There are several channel binding types, where every single type has a channel binding unique prefix. Every channel binding type specifies the content of the channel binding data, which provides unique information over the channel and the endpoints. For instance, for the tls-server-end-point channel binding, it is the server's TLS certificate. An example use case of channel binding with SCRAM as application layer, could be with Transport Layer Security (TLS) as lower layer. TLS protects from passive eavesdropping, as the communication is encrypted. However, if the client doesn't authenticate the server (e.g. by verifying the server's certificate), this doesn't prevent man-in-the-middle attacks. For this, the endpoints need to assure their identities to each other, which can be provided by SCRAM.
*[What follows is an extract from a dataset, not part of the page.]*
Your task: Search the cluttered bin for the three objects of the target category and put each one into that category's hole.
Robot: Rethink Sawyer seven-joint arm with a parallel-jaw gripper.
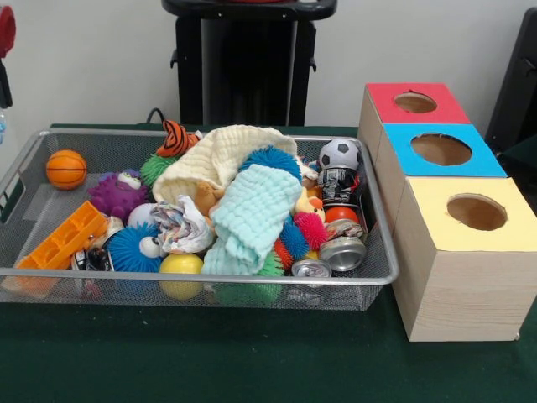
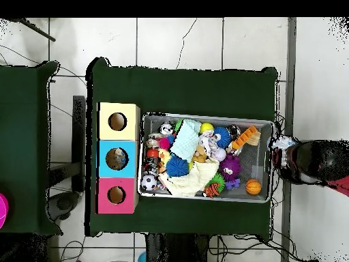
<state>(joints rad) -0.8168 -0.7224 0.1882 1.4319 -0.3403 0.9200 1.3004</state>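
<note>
1. Bin (image 1: 193,277): no clear bottles showing. Near corner by the boxes has only cans (image 1: 342,252), so skip.
2. Mid-bin: lift teal cloth (image 1: 252,214) and cream cloth (image 1: 222,151); bottles prob. underneath.
3. Beside bin: blue box's hole (image 1: 441,149) = drop spot.
4. Bin's end away from boxes: gripper (image 2: 285,151); can't tell if spread or closed.

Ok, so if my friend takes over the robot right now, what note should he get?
Gripper: parked off the short end of the bin, nothing seen in it; open or shut, cannot tell.
Bin: full of toys, with silver cans at the end by the boxes.
Bottles and cups: none in sight; perhaps under the cream cloth or the mint cloth.
Blue box's hole: beside the bin, between the red and yellow boxes.
Done: nothing that shows.
Left: find all three, drop each in.
</note>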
The gs2-cbind-flag SCRAM variable specifies whether the client supports channel binding or not, or thinks the server doesn't support channel binding, and c-bind-input contains the gs2-cbind-flag together with the channel binding unique prefix and the channel binding data themselves.
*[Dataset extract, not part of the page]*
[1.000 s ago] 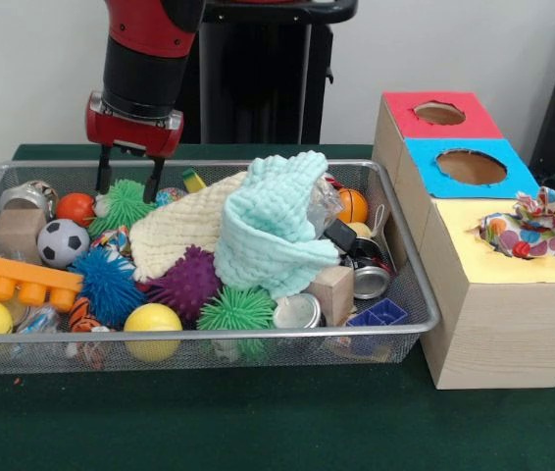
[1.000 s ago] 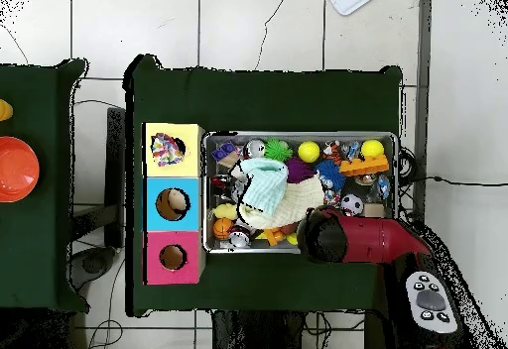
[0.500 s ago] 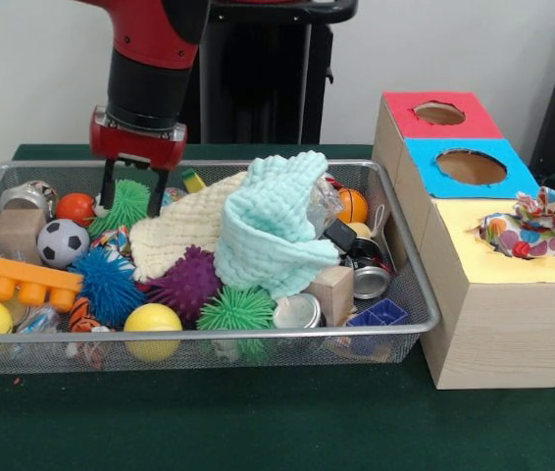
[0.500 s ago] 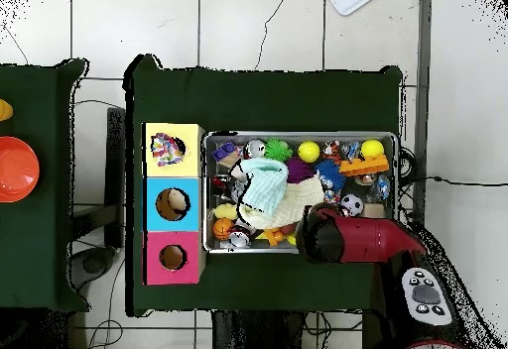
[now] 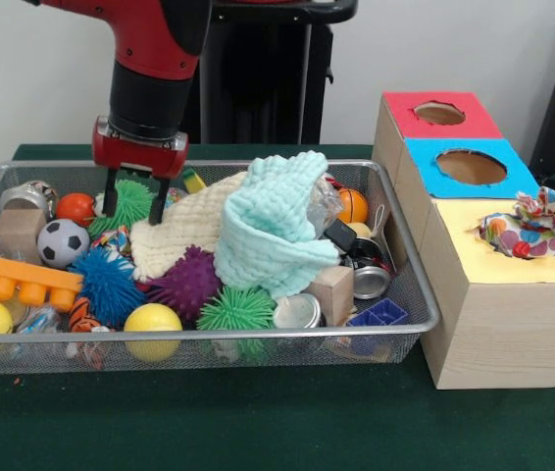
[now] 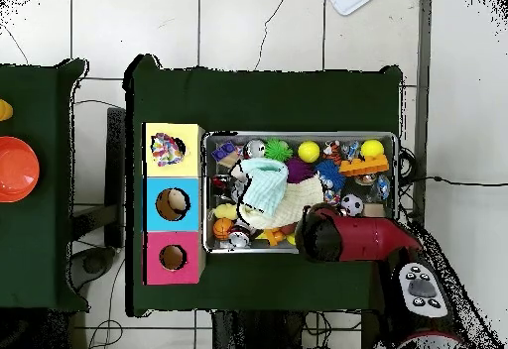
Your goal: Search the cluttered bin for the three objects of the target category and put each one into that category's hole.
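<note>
Directly beneath the pincer (image 5: 136,202), the green spiky ball (image 5: 128,201) lies at the far left part of the wire bin (image 5: 410,278), partly hidden behind the cream knitted cloth (image 5: 181,232). The pincer's 2 fingers stand apart and straddle this ball, 1 finger at its left flank and 1 at its right, close to the cloth's edge. The pincer holds nothing; whether the fingertips touch the ball's spikes cannot be told from the front view.

The ball is roughly round, so no long axis constrains the grip; the decisive relation is vertical. The ball sits below and between the open fingers, so the coming move appears to be a short straight descent followed by closing. The right-hand finger stands just beside the cream knitted cloth, and closing may pinch the cloth together with the ball.

Near the ball lie an orange ball (image 5: 75,207) to its left and a soccer ball (image 5: 63,241) in front of it. A pale green knitted cloth (image 5: 277,232) is heaped at the bin's middle.

Well apart from the pincer, at the bin's other end, stands the wooden box (image 5: 493,324) on the counter (image 5: 258,422), with a red-panel hole (image 5: 439,113), a blue-panel hole (image 5: 471,167) and a yellow panel whose hole holds a patterned cloth (image 5: 529,225). The target category is not identifiable from these views. In the overhead view the arm (image 6: 357,238) covers the pincer.
</note>
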Robot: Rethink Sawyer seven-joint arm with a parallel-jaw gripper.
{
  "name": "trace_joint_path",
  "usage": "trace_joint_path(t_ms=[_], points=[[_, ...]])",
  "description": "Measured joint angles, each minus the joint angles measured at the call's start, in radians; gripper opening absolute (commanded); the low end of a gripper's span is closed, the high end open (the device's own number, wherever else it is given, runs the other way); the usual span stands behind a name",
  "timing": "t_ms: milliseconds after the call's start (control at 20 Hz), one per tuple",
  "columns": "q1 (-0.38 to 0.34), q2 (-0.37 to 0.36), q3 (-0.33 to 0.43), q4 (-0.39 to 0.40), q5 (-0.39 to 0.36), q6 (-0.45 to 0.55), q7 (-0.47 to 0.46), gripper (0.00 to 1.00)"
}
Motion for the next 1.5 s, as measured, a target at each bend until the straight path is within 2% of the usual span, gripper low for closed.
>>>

Channel binding is optional in SCRAM, and the gs2-cbind-flag variable prevents from downgrade attacks.

When a server supports channel binding, it adds the character sequence '-PLUS' to the advertised SCRAM algorithm name.

== Strengths ==
- Strong password storage: When implemented in a right way, the server can store the passwords in a salted, iterated hash format, making offline attacks harder, and decreasing the impact of database breaches.
- Simplicity: Implementing SCRAM is easier than DIGEST-MD5.
- International interoperability: the RFC requires UTF-8 to be used for usernames and passwords, unlike CRAM-MD5.
- As only the salted and hashed version of a password is used in the whole login process, and the salt on the server doesn't change, a client storing passwords can store the hashed versions, and not expose the clear text password to attackers. Such hashed versions are bound to one server, which makes this useful on password reuse.